Dimitris Dimakopoulos

Personal information
- Born: January 28, 1966 (age 59) Thessaloniki, Greece
- Nationality: Greek
- Listed height: 6 ft 9.5 in (2.07 m)
- Listed weight: 230 lb (104 kg)

Career information
- NBA draft: 1988: undrafted
- Position: Power forward / Center
- Number: 6

Career history
- 0000–1986: Esperos Kallitheas
- 1986–1991: Panathinaikos Athens
- 1991–1992: PAOK Thessaloniki
- 1992–1994: Apollon Patras

Career highlights
- Greek League champion (1992);

= Dimitris Dimakopoulos =

Greek basketball player (born 1966)

Dimitris Dimakopoulos (alternate spelling: Dimitrios, Δημήτρης Δημακόπουλος; born January 28, 1966, in Thessaloniki, Greece) is a Greek former professional basketball player and coach.

==Youth career and early years==
Dimakopoulos began playing the sport of basketball in the youth system of the Greek club Esperos Kallitheas. He was considered to be one of the most talented youth players of his generation in Europe.

==Professional career==
Dimakopoulos started his senior men's club career with the Greek club Esperos Kallitheas. In 1986, Dimakopoulos moved from Esperos, to the Greek club Panathinaikos Athens. With the Greek club PAOK Thessaloniki, Dimakopoulos won the Greek League championship in the 1991–92 season, and he was also a FIBA European Cup finalist in the same 1991–92 season. After that, he moved to the Greek club Apollon Patras.

==National team career==
Dimakopoulos was a member of the junior national teams of Greece. He played with Greece's junior national teams at the 1981 FIBA European Cadet Championship, the 1983 FIBA European Cadet Championship, and the 1984 FIBA European Junior Championship.

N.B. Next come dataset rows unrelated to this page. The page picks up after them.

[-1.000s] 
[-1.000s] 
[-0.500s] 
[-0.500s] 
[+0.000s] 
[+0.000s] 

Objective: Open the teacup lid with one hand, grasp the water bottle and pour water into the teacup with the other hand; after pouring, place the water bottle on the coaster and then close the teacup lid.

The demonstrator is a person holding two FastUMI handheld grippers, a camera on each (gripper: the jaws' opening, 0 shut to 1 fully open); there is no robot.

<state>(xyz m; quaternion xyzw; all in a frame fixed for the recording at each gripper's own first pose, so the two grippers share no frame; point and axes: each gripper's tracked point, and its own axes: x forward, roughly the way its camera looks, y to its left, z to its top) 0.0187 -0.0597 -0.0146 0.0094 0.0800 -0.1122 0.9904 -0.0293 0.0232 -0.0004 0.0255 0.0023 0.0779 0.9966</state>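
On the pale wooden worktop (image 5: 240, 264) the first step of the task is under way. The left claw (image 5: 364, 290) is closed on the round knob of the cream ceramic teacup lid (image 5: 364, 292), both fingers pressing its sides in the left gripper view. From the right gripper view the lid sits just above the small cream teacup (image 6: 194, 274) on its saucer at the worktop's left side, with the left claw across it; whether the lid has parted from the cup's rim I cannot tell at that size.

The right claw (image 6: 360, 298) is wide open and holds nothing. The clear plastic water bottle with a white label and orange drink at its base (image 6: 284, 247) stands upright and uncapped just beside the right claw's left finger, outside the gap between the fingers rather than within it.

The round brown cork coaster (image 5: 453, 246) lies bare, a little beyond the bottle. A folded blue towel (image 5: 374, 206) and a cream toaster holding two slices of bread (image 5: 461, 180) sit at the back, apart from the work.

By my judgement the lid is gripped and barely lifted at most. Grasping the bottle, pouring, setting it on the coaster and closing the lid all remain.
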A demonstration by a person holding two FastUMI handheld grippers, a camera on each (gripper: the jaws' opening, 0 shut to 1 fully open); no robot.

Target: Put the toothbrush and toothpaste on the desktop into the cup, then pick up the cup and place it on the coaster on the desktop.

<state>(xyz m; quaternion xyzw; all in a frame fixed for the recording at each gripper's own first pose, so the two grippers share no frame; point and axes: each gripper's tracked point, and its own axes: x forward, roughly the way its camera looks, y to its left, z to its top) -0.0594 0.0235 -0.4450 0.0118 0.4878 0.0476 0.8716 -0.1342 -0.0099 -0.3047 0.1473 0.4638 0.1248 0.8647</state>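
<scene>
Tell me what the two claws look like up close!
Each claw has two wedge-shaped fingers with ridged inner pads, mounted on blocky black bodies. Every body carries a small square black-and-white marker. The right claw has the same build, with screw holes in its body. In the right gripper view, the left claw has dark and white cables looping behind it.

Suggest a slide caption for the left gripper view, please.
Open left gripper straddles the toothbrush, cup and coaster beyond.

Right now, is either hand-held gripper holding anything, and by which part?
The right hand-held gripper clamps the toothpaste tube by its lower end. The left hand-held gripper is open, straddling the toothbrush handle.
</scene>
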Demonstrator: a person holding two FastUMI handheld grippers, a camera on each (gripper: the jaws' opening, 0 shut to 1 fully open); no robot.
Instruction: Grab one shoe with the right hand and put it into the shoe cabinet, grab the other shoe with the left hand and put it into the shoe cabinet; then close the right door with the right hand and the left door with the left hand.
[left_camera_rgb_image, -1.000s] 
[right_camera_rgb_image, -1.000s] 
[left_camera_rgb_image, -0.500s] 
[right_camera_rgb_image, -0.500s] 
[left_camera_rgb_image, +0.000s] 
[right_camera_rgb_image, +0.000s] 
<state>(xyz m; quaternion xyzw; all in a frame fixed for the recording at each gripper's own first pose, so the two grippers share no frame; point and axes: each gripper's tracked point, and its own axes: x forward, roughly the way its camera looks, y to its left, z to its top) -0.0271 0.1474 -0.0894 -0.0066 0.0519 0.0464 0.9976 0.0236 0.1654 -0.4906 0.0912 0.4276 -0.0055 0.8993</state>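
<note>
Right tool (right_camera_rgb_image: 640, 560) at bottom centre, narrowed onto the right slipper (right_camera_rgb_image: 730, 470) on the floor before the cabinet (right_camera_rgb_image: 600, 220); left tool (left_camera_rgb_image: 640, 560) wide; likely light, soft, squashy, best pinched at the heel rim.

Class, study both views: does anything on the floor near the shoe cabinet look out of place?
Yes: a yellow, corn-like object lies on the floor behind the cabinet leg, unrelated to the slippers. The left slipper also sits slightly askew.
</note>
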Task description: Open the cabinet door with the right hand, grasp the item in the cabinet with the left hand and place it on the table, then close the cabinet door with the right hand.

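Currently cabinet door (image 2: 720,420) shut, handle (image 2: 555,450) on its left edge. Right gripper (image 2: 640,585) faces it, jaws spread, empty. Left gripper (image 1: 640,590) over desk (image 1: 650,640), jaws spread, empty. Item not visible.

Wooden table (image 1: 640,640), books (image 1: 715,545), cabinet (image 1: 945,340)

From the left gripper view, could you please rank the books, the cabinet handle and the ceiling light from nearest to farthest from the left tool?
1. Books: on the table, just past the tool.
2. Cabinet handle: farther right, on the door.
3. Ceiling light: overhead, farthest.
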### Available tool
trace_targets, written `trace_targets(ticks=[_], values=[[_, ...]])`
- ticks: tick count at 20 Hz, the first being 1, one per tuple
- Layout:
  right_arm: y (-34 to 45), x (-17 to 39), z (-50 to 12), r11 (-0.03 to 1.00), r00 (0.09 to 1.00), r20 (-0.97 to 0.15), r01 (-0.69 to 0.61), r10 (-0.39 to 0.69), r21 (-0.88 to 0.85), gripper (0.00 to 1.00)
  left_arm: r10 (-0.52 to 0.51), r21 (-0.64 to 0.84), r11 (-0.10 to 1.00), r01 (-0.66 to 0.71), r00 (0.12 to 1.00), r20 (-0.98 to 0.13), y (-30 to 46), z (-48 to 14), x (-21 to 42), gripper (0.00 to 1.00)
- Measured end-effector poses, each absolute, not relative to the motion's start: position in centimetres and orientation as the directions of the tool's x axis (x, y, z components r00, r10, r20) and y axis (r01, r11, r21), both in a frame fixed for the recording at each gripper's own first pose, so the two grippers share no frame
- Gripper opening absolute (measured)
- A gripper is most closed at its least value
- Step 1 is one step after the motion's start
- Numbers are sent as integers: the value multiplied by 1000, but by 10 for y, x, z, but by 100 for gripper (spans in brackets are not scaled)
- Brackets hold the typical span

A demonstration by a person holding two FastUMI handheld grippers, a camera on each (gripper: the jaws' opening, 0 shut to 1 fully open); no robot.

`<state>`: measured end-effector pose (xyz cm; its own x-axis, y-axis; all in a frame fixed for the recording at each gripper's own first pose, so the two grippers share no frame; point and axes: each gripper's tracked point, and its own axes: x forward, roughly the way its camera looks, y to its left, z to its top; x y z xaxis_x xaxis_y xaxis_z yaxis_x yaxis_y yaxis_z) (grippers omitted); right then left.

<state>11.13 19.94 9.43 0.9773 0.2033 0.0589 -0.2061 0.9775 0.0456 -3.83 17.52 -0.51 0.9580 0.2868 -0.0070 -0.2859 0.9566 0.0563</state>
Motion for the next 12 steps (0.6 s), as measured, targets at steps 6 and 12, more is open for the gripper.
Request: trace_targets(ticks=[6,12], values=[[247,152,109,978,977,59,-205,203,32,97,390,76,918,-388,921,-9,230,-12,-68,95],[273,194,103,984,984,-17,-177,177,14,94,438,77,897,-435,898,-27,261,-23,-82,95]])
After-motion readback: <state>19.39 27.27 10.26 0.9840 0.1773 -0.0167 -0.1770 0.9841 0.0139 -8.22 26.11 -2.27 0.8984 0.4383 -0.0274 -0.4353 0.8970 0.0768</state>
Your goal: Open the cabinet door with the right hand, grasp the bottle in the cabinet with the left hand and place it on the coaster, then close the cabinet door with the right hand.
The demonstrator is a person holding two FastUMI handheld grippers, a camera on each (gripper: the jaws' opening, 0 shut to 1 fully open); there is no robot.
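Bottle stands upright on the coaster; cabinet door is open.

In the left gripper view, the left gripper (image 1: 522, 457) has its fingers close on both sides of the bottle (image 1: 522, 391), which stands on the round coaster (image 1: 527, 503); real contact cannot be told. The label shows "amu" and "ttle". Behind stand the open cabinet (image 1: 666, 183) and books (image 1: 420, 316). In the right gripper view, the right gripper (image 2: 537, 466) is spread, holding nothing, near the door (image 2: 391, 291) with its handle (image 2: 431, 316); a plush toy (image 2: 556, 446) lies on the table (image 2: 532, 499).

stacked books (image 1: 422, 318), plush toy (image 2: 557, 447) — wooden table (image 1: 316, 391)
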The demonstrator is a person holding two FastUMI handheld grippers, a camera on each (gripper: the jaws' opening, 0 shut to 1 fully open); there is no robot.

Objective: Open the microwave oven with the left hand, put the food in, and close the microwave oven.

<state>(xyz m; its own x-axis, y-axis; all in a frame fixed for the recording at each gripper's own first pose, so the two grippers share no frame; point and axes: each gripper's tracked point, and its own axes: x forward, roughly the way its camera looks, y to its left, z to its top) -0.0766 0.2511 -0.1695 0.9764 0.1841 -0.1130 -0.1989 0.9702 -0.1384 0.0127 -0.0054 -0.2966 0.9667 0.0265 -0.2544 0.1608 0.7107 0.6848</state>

Dimakopoulos was also a member of the senior men's Greek national team. He was a member of the Greek national team that finished in 10th place at the 1986 FIBA World Championship.

==Coaching career==
After he retired from playing professional club basketball, Dimakopoulos began working as a basketball coach.

==Personal life==
Dimakopoulos' son, Ioannis Dimakopoulos, is also a professional basketball player, and he played with both the junior national teams of Greece, and also in NCAA Division I college basketball with the UC Irvine's Anteaters.